FIFTH SUNDAY OF EASTER

I’ll summarize this popular yet simple parable about love, and I bet you’ll know the title and the author. 

Without knowing what the other did, one sold her long, beautiful locks of hair and the other sold his treasured pocket watch, an heirloom handed down to him from his grandfather. 

Della uses her money to buy an expensive chain for Jim’s watch. Jim buys a special comb for Della’s beautiful long hair.           

That’s right: the title is The Gift of the Magi, and the author is O. Henry. The moral of the story is they both sacrificed something that was special to themselves so they could share their unconditional love with each other, without counting the cost. Their love is what we call self-sacrificing love.

This is the type of love that Jesus speaks of in the Gospel today. “I give you a new commandment: love one another.  As I have loved you, so you should also love one another.

Jesus didn’t say, “Now, friends, I think it would be nice for you to love one another.” No, Jesus issued a command, “Love one another as I have loved you.”

What makes this commandment new? In the Old Testament, God said to Moses, “You shall love the Lord your God with all your heart and with all your mind. And you should love your neighbor as yourself.” What makes the commandment new is that Jesus asks us to love one another, just as, not similar to, but just as Jesus loves us. This is a radical love and a sacrificial love.

I remember reading about a youth race where nine contestants, all physically or mentally disabled, assembled for the 100-yard dash. They were at the starting line when they heard that exciting command, “Get ready, get set, go!” They started out with enthusiasm, perhaps not exactly in a dash, but with a desire to run the race to the finish and win. All except one little boy, who stumbled on the asphalt, tripped, fell on the track and began to cry.

The other eight racers heard the boy cry. They slowed down and looked behind them. Then they all turned around and went back. Every single one of them! One girl with Down’s syndrome bent down and said, “This will make you better. I love you,” and then hugged him. Then all nine linked arms and walked together to the finish line.

What a wonderful example of self-sacrificing love and loving like Christ would love.  

There is a Peanuts comic strip in which Charlie Brown pleads with Lucy, “Lucy, you must be more loving. This world really needs love. You have to let yourself love to make the world a better place.”

Lucy whirls around and punches Charlie who does a backwards flip. Then she screams, “Look Charlie Brown, the world I love; it’s the people I can’t stand.” 

We may relate to that remark. We may love the world and things of the world, but then there may be some people that we just can’t stand. However, as Christians, we are commanded to love even the unlovable.

There are some people who don’t know how to love because they have never been loved. Here is a true story to illustrate the point. It is about a man whose life seemed doomed from the start. 

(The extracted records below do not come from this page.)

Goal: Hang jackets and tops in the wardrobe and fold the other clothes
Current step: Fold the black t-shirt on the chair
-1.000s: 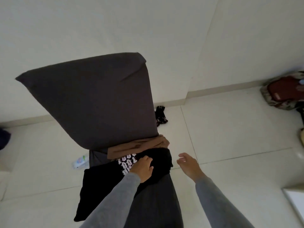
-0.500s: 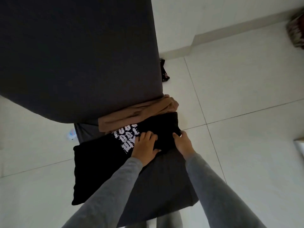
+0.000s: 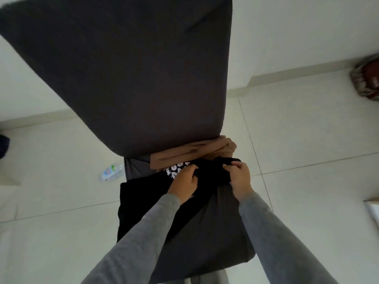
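Observation:
A black top with white print (image 3: pixel 143 197) lies on the seat of a dark grey sofa (image 3: pixel 217 238). My left hand (image 3: pixel 182 183) grips its bunched fabric just below the print. My right hand (image 3: pixel 240 181) grips the same top at its right end, fingers curled over the cloth. Behind it a tan-brown garment (image 3: pixel 190 154) lies folded against the sofa's backrest (image 3: pixel 133 68). Both my arms wear grey sleeves.
A small plastic bottle (image 3: pixel 111 172) lies on the pale tiled floor left of the sofa. A brown and patterned bag (image 3: pixel 367 80) sits by the wall at the far right. A pale object (image 3: pixel 373 212) shows at the right edge.
My right hand came in from the side and took hold of the black top's right end. Both hands now bunch and lift the fabric. The camera moved closer to the sofa.

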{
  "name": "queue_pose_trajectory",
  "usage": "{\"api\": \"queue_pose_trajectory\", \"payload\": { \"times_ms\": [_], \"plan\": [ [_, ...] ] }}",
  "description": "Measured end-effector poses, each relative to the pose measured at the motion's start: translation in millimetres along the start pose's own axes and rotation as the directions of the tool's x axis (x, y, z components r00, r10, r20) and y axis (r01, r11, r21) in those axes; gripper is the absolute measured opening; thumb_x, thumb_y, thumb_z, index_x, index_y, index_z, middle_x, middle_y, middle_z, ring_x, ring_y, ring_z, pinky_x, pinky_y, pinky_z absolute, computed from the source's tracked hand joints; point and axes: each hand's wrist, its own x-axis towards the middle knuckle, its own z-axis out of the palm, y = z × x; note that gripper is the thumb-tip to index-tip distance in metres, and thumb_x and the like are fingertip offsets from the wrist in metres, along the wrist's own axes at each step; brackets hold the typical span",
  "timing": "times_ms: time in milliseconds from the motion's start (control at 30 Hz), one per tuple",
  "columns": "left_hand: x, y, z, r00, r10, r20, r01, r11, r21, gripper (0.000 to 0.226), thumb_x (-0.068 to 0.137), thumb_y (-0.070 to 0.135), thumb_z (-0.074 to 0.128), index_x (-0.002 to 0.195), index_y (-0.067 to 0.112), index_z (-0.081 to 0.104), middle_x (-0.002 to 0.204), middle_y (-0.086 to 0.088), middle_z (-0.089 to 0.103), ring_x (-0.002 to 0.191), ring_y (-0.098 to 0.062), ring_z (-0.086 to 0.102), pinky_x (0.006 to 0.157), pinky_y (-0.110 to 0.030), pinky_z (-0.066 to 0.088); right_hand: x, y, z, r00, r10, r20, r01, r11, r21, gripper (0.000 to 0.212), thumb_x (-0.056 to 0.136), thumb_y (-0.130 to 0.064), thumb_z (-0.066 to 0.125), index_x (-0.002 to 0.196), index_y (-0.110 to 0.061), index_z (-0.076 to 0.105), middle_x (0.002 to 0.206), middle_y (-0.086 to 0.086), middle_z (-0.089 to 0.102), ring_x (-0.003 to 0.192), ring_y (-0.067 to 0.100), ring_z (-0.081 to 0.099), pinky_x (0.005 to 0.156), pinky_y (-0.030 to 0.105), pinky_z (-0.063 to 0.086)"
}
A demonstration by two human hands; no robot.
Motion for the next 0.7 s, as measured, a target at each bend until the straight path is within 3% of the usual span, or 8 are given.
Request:
{"api": "queue_pose_trajectory", "payload": {
  "times_ms": [100, 300, 400, 467, 533, 600, 700],
  "plan": [
    [-24.6, 4.1, -47.0, 0.998, 0.040, -0.049, -0.042, 0.999, -0.034, 0.034, 0.093, -0.001, 0.040, 0.124, 0.006, 0.054, 0.125, -0.006, 0.053, 0.119, -0.018, 0.049, 0.101, -0.026, 0.038, -43.9, -16.3, 0.2, 0.983, -0.044, 0.178, 0.068, 0.989, -0.128, 0.029, 0.078, -0.016, 0.074, 0.104, -0.007, 0.066, 0.105, 0.014, 0.068, 0.095, 0.025, 0.065, 0.085, 0.037, 0.053],
    [-87.5, 34.3, -146.2, 0.970, 0.073, -0.234, -0.110, 0.983, -0.148, 0.034, 0.095, 0.000, 0.041, 0.121, 0.009, 0.060, 0.119, -0.001, 0.060, 0.113, -0.015, 0.054, 0.101, -0.026, 0.041, -156.5, -86.0, 14.8, 0.906, -0.310, 0.289, 0.396, 0.862, -0.316, 0.024, 0.071, -0.029, 0.082, 0.081, -0.009, 0.074, 0.081, 0.007, 0.072, 0.068, 0.013, 0.065, 0.069, 0.025, 0.056],
    [-121.1, 56.6, -192.8, 0.926, 0.088, -0.368, -0.184, 0.955, -0.233, 0.033, 0.093, -0.002, 0.040, 0.112, 0.009, 0.064, 0.105, -0.005, 0.066, 0.098, -0.017, 0.061, 0.082, -0.017, 0.044, -205.8, -116.5, 21.6, 0.831, -0.434, 0.349, 0.553, 0.710, -0.435, 0.048, 0.051, -0.060, 0.082, 0.077, -0.021, 0.074, 0.072, -0.006, 0.071, 0.069, 0.009, 0.066, 0.071, 0.029, 0.052],
    [-141.3, 71.5, -224.0, 0.887, 0.122, -0.445, -0.238, 0.947, -0.216, 0.031, 0.093, -0.004, 0.039, 0.109, 0.006, 0.064, 0.098, -0.005, 0.065, 0.090, -0.016, 0.059, 0.072, -0.011, 0.039, -239.9, -137.1, 24.1, 0.775, -0.479, 0.412, 0.631, 0.616, -0.472, 0.043, 0.053, -0.048, 0.087, 0.080, -0.017, 0.073, 0.066, -0.007, 0.064, 0.063, 0.007, 0.059, 0.062, 0.020, 0.046],
    [-161.0, 85.4, -251.3, 0.866, 0.177, -0.467, -0.280, 0.947, -0.160, 0.029, 0.092, -0.003, 0.039, 0.105, 0.006, 0.063, 0.093, -0.005, 0.063, 0.085, -0.017, 0.057, 0.066, -0.013, 0.038, -273.8, -154.6, 25.5, 0.717, -0.528, 0.455, 0.696, 0.500, -0.516, 0.027, 0.064, -0.028, 0.086, 0.075, -0.011, 0.068, 0.060, -0.006, 0.054, 0.055, 0.004, 0.049, 0.052, 0.013, 0.038],
    [-187.1, 99.4, -276.5, 0.853, 0.220, -0.473, -0.328, 0.931, -0.159, 0.025, 0.092, -0.002, 0.036, 0.097, 0.008, 0.059, 0.086, -0.006, 0.060, 0.078, -0.017, 0.054, 0.061, -0.019, 0.039, -312.6, -170.8, 27.5, 0.629, -0.627, 0.460, 0.760, 0.370, -0.535, 0.022, 0.071, -0.025, 0.081, 0.071, -0.012, 0.063, 0.061, -0.005, 0.050, 0.054, 0.004, 0.045, 0.049, 0.011, 0.034],
    [-216.7, 130.3, -303.8, 0.853, 0.225, -0.471, -0.385, 0.880, -0.277, 0.024, 0.091, 0.001, 0.033, 0.085, 0.011, 0.055, 0.078, -0.003, 0.055, 0.072, -0.015, 0.049, 0.063, -0.024, 0.040, -353.3, -196.1, 30.1, 0.474, -0.774, 0.420, 0.804, 0.186, -0.565, 0.019, 0.078, -0.032, 0.074, 0.082, -0.015, 0.068, 0.085, -0.004, 0.043, 0.078, 0.010, 0.046, 0.070, 0.019, 0.040]
  ]
}}
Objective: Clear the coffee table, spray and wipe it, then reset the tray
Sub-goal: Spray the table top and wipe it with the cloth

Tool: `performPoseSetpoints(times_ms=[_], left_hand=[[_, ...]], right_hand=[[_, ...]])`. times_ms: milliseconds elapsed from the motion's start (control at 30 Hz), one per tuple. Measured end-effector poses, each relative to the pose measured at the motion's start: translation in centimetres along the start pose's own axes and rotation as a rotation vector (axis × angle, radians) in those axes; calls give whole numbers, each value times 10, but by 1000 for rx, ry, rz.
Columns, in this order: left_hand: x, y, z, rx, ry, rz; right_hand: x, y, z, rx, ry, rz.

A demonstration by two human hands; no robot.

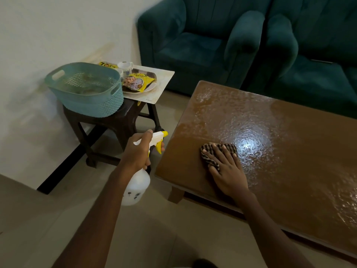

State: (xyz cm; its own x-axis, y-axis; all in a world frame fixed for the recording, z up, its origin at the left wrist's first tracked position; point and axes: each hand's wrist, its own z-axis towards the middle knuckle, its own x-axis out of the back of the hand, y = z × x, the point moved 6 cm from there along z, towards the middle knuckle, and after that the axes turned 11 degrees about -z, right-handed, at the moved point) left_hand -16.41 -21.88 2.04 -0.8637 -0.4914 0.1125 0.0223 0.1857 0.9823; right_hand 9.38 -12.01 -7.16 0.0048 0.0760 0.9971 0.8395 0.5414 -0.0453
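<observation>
Wet, glossy brown wooden coffee table [289, 136] beside teal sofas [193, 45]; right hand [226, 171], laid flat, presses checked cloth [207, 163] near its left edge; left hand [139, 151] grips white spray bottle [138, 186] over tiled floor [173, 238].

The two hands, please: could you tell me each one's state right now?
Left hand: grips the spray bottle.
Right hand: open, pressing the cloth on the table.

At right, coffee table [299, 142], with cloth [229, 148] on its near-left part under right hand [225, 171]. Just left of the table, spray bottle [138, 184] in left hand [138, 151]. Farther left, stool [117, 122] bearing basket [85, 101] at left, tray [164, 82] at right; on the tray, plate [151, 88] with snack packet [138, 81], cup [125, 66] behind. Beyond the table, armchair [197, 45].
</observation>
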Motion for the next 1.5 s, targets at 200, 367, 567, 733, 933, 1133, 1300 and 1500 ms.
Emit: performPoseSetpoints(times_ms=[200,367,567,733,933,1133,1300,1500], left_hand=[[-50,22,4,71,-129,120],[-103,32,16,103,-214,185],[-149,24,36,121,-226,263],[-161,19,51,169,-155,333],[-166,25,67,157,-142,298],[-157,30,72,117,-101,262],[-149,33,82,68,-141,289],[-143,31,104,69,-214,311]], right_hand=[[1,49,2,-91,7,2],[2,101,4,-176,7,3],[5,159,9,-256,6,4],[3,179,25,-270,9,-9],[4,182,55,-240,-49,6],[6,171,66,-226,-60,8],[6,171,66,-239,-58,6],[6,162,67,-335,-71,16]])
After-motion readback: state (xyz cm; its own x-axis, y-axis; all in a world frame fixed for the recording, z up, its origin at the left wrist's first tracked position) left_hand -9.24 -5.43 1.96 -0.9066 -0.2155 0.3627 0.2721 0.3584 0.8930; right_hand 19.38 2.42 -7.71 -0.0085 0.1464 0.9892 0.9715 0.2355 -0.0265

He had been born to a dominating, unloving mother who worked long hours and often left him home by himself. The neighborhood children rejected him. His classmates ridiculed him. He dropped out of school. He joined the Marines but eventually was court-martialed for some offense. He married a woman who, like his mother, belittled him. One day, he took a gun with him to work. The rest of it is history. The man was Lee Harvey Oswald; the person he assassinated was President John F. Kennedy.

I spent 25 years working in the prison system, ministering to some inmates who admit that they never have been loved by anyone. They admit that they are incapable of loving or being loved. 

Yet we are commanded by Jesus to love as Christ loved us. Jesus didn’t say it would be easy. It takes lots of work to love. How do you love terrorists? How do you love a mass shooter?  How do you love a hit-and-run driver who kills an innocent victim?

Like Christ, we love the person but not the evil act that the person does. 

Christ doesn’t command us to do something without giving us the strength to do it. But we have to ask for His Divine help, “Lord God, help us to love others as you love us.

The story is told about a priest, who for six weeks in a row, gave the very same homily. It was short, simple and accurate because it came right from Sacred Scripture.

No matter what the scripture readings were for that weekend, the priest would clear his throat and begin, “My children (the parishioners didn’t like being called children), “I will only be with you a little longer.” (Parishioners liked that). “I give you a new commandment: love one another.”

“As I have loved you, so you also should love one another. This is how all will know that you are my disciples, if you have love for one another.”

After 6 weeks in a row, this wasn’t so new, and in fact it was boring.  The parishioners got together and went to the priest with their complaint: “Father, just how long are you going to keep repeating that same sermon?”

The priest’s response was short, simple and accurate, “Until you understand and practice what the Scripture demands of all of you:  that you love one another as Christ has loved you.”